Pointer arithmetic and arrays¶

a[i] is the same as *(a + i). That one identity is the foundation of how every C-family language represents arrays, why iterating in cache-friendly order makes code 10× faster, why the compiler can read your for loop and generate SIMD, why Go and Java slices look different from C arrays but behave similarly at the assembly level, and why "off-by-one" is the most common bug in systems code.

This page walks the arc: what an array actually is in memory, what a pointer actually holds, how the two interact when you write a[i], where the cache layer enters the picture, and the patterns that make pointer-arithmetic code fast and correct.

1. What an array is in memory¶

An array of N elements of a type T is N × sizeof(T) contiguous bytes in memory. That is the whole definition.
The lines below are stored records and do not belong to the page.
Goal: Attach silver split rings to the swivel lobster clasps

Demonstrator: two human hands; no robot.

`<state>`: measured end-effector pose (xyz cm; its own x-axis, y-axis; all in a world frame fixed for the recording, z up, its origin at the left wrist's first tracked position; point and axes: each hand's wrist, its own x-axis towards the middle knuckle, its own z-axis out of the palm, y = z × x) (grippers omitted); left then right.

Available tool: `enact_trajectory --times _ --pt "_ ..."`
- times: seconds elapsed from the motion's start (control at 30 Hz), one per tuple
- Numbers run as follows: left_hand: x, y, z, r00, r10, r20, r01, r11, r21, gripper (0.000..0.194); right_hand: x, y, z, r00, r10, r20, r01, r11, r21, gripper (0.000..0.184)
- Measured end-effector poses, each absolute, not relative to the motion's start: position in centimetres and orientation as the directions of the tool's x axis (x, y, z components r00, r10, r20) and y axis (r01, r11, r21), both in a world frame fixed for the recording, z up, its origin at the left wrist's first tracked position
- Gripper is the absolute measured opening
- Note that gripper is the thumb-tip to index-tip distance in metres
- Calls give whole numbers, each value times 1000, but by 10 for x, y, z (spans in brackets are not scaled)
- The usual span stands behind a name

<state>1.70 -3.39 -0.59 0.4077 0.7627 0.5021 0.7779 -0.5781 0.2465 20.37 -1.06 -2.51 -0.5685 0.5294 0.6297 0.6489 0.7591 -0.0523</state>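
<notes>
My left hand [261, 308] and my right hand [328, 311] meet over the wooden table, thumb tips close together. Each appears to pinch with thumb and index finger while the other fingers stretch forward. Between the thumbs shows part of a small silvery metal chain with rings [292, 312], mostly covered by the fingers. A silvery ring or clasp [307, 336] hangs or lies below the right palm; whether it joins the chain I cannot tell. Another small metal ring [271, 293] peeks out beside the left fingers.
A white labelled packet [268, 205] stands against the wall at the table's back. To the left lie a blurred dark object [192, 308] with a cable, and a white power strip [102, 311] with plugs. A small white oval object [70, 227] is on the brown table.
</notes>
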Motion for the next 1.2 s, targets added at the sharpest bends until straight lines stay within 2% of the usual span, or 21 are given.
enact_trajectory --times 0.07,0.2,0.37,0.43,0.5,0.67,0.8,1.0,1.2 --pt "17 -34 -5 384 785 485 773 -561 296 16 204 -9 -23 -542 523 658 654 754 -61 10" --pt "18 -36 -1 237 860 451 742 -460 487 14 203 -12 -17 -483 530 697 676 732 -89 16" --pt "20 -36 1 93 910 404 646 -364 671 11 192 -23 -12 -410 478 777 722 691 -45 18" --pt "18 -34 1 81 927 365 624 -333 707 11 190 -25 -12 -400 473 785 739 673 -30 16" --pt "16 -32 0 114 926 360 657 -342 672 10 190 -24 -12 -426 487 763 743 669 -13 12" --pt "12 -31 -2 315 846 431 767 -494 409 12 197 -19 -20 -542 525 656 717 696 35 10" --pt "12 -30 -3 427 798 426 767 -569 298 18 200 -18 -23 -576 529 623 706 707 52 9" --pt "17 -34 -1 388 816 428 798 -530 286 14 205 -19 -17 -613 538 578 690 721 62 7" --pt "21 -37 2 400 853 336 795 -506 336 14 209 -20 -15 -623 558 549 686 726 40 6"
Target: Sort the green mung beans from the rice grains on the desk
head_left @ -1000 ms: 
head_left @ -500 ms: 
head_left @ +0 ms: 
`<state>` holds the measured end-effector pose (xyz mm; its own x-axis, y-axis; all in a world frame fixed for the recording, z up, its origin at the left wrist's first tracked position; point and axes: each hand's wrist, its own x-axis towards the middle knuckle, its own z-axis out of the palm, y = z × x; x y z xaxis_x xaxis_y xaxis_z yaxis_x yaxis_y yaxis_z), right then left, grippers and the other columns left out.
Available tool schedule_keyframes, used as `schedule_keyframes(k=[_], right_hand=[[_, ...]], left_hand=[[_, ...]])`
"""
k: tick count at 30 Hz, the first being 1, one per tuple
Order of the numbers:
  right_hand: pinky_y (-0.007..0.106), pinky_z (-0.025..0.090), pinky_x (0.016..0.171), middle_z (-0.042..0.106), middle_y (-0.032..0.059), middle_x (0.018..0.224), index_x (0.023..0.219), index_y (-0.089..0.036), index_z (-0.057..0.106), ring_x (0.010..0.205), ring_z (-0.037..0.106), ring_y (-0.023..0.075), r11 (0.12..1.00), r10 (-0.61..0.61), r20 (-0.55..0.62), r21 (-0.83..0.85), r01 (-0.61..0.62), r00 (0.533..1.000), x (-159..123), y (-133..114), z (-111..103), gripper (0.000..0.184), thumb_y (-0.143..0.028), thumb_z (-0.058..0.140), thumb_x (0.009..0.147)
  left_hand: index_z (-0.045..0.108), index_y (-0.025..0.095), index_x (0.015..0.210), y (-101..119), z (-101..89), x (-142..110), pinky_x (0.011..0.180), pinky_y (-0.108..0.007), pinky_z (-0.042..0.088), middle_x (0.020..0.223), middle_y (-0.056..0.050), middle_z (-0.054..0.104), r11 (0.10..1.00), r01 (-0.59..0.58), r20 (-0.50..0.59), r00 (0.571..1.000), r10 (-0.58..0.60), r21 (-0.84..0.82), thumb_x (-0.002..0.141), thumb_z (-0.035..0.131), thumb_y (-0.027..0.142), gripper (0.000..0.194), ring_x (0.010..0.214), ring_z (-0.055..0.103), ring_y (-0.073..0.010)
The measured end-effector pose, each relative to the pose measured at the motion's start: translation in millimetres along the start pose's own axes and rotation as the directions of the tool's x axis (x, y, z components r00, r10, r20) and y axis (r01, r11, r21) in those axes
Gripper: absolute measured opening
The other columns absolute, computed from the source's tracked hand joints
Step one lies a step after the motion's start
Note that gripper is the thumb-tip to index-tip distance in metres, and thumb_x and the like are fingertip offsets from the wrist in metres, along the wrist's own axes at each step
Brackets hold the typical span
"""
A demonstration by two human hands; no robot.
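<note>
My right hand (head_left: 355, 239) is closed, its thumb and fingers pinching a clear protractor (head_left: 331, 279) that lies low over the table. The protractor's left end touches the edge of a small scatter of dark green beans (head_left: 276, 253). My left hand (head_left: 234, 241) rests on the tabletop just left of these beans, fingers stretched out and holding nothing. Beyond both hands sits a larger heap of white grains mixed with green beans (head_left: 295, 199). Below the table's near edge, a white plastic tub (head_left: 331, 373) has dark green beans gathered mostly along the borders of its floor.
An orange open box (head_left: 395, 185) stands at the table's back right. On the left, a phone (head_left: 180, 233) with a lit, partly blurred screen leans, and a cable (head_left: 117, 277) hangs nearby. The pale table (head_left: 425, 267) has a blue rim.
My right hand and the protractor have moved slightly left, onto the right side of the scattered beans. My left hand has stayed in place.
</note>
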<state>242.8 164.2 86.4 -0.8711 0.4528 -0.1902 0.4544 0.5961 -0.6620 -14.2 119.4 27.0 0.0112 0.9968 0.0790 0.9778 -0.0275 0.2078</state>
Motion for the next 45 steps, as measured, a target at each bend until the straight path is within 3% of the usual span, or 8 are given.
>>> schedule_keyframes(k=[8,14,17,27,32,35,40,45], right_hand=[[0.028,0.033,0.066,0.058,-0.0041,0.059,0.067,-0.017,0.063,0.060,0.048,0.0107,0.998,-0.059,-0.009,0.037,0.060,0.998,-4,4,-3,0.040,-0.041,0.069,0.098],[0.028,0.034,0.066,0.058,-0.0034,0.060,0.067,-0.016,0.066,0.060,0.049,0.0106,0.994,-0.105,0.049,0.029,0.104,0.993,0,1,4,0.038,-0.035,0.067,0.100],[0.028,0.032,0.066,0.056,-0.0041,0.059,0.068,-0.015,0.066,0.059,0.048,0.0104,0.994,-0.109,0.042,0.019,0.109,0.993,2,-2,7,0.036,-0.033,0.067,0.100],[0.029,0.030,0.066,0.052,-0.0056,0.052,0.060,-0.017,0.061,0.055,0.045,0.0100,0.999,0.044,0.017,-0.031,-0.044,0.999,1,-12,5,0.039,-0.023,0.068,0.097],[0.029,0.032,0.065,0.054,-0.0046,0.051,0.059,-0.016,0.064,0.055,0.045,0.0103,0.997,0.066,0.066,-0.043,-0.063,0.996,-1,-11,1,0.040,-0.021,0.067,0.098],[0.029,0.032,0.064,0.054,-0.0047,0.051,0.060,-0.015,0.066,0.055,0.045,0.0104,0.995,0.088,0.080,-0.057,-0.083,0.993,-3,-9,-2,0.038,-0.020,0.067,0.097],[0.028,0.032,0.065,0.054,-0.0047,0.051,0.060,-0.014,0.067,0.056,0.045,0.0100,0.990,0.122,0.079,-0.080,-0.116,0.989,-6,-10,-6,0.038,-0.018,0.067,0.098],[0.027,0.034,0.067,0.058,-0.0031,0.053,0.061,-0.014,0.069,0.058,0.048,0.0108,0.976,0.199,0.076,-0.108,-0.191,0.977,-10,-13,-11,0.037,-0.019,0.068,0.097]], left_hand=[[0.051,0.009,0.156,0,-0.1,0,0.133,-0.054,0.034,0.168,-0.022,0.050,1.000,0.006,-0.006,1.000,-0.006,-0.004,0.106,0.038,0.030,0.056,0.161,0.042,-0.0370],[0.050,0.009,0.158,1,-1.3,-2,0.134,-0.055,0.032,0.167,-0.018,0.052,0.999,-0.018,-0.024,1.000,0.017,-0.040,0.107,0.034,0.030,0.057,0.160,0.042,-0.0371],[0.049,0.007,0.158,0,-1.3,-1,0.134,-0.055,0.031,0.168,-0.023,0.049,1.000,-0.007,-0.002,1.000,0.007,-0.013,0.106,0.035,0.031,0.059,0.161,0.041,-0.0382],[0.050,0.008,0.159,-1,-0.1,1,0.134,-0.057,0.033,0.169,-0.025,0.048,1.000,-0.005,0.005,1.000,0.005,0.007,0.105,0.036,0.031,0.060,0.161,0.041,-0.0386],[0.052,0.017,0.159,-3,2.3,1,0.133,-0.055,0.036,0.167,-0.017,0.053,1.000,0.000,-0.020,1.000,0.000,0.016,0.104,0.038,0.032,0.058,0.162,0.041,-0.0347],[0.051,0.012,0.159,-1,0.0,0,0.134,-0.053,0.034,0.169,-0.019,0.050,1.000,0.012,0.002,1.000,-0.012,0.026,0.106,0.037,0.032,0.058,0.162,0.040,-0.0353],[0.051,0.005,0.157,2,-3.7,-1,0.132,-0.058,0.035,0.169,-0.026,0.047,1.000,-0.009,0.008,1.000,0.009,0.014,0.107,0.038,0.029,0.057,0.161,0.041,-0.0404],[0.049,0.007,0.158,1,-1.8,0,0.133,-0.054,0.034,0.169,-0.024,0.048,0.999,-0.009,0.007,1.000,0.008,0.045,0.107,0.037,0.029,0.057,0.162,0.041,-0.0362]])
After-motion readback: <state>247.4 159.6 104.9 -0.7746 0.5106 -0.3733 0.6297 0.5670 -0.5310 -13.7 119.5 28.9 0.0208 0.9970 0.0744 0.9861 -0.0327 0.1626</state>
The elements sit back-to-back with no gaps; the second element starts immediately after the first.

For int32[5] (five 32-bit integers, 4 bytes each):

  address:  100  101  102  103  104  105  106  107  108  109  ...  119
  byte:     [---- a[0] ----] [---- a[1] ----] [---- a[2] ----] ... [---- a[4] ----]

20 bytes total. a[0] starts at address 100. a[1] starts at 104. a[2] starts at 108. The address of a[i] is address_of(a[0]) + i × sizeof(T).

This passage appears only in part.